Originally posted here on Saturday, June 11, 2022: 

Warren Gerds, Critic at Large

GREEN BAY, Wis. (WFRV) – After twenty-something years, Let Me Be Frank Productions still has tricks up its sleeve. It could be called extraordinary, but that’s a dirty word in the show troupe’s double-entendre-filled latest venture that opened Friday night at Meyer Theatre.

The trick: Around the theme of songs related to “Lady,” each of the eight singers in the troupe sings a different song in rotation one after another. It’s eight songs, eight styles, backed by a live band that seems to be able to play anything in the popular music realm. You’re not going to see that musical trapeze act in anything but “Baxters Where Everybody Knows Your Name.”

The troupe did something similar in the previous “WOMA Algoma, You’ve Struck Gold” with six songs in rotation by brother acts. This ups the ante with the clever idea.

Also special in this production is “Walk Like an Egyptian.” Singing the fun song while moving in synchronized fun movement – “Egyptian style” – are Sarah Galati, Kasey Schumacher, Amy Riemer and Lisa Borley. The piece is a tricky trick times four.

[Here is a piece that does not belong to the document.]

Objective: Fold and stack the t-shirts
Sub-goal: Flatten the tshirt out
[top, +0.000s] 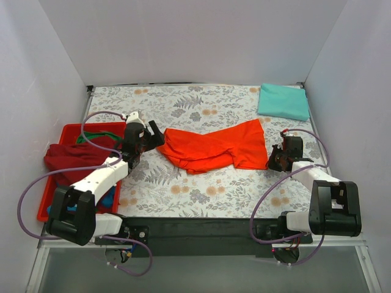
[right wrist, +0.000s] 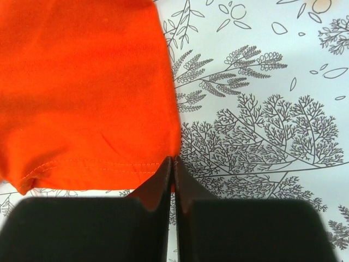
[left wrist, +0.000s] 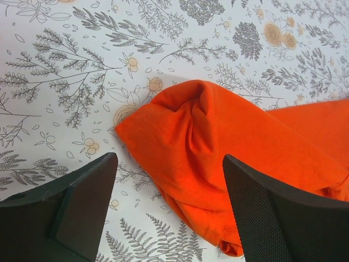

Overall, the show is another elaborate tale that sets the plate for singing, this time featuring songs of the 1980s pop charts, mostly. It tells of corporate espionage through behind-the-scenes shenanigans at a chain restaurant that existed in Green Bay from 1981 to 1987.

In his show introduction, troupe namesake Frank Hermans says he waited tables there for seven months in 1983 before getting fired. One night, he brought in $100 in tips, he says. He also played on the restaurant’s baseball team. Thirty-eight years after the fact, he wears his team uniform in the show.

Most of the people in this Frank Hermans/Pat Hibbard story have personality disorders.

The setup is two people from the TGI Fridays chain have come to Baxters to check out all the menu and theme ideas that are being stolen by Baxters. The man (Paul Evansen) is chauvinism on the hoof, and the woman (Kasey Schumacher) is a walking encyclopedia who corrects pronunciations and everything else of the lame-brained manager (Frank Hermans).

The wait staff runs from sweet (Lisa Borley) to sour (Sarah Galati) to spicy (Amy Riemer).

In the kitchen are the insistent cook (Pat Hibbard) who insists he is not just a cook but a finesse-filled chef and his assistant (Tom Verbrick) with a Spanish accent with a self-appointed mantel of lady killer.

The menu is laced with hormonal jokes along with delicious byplay between the characters.

The sound is set too LOUD, again, for my taste, but my complaint falls on deaf ears. I guess the volume adds excitement to the revved-up style of music.

Weaving through the story are COVID-19 references. This show was originally scheduled in 2020 but postponed because of the pandemic. Frank Hermans says he had to change some lines from back when – which he notes seems so long ago. Lisa Borley has a line that touches on that, telling someone, “It’s so 2020 of you.”

The singing catches the styles, one song after the other. The music aura of the time is somewhat eh in depth. But the color is certainly there for the singers to impress and add group action as for Paul Evansen’s lead in “Stray Cat Strut,” Amy Riemer’s lead in “Single Ladies” and Kasey Schumacher’s lead in the finale, “Hit Me with Your Best Shot.”

After being “hospitalized” for the pandemic, this show comes out healthy.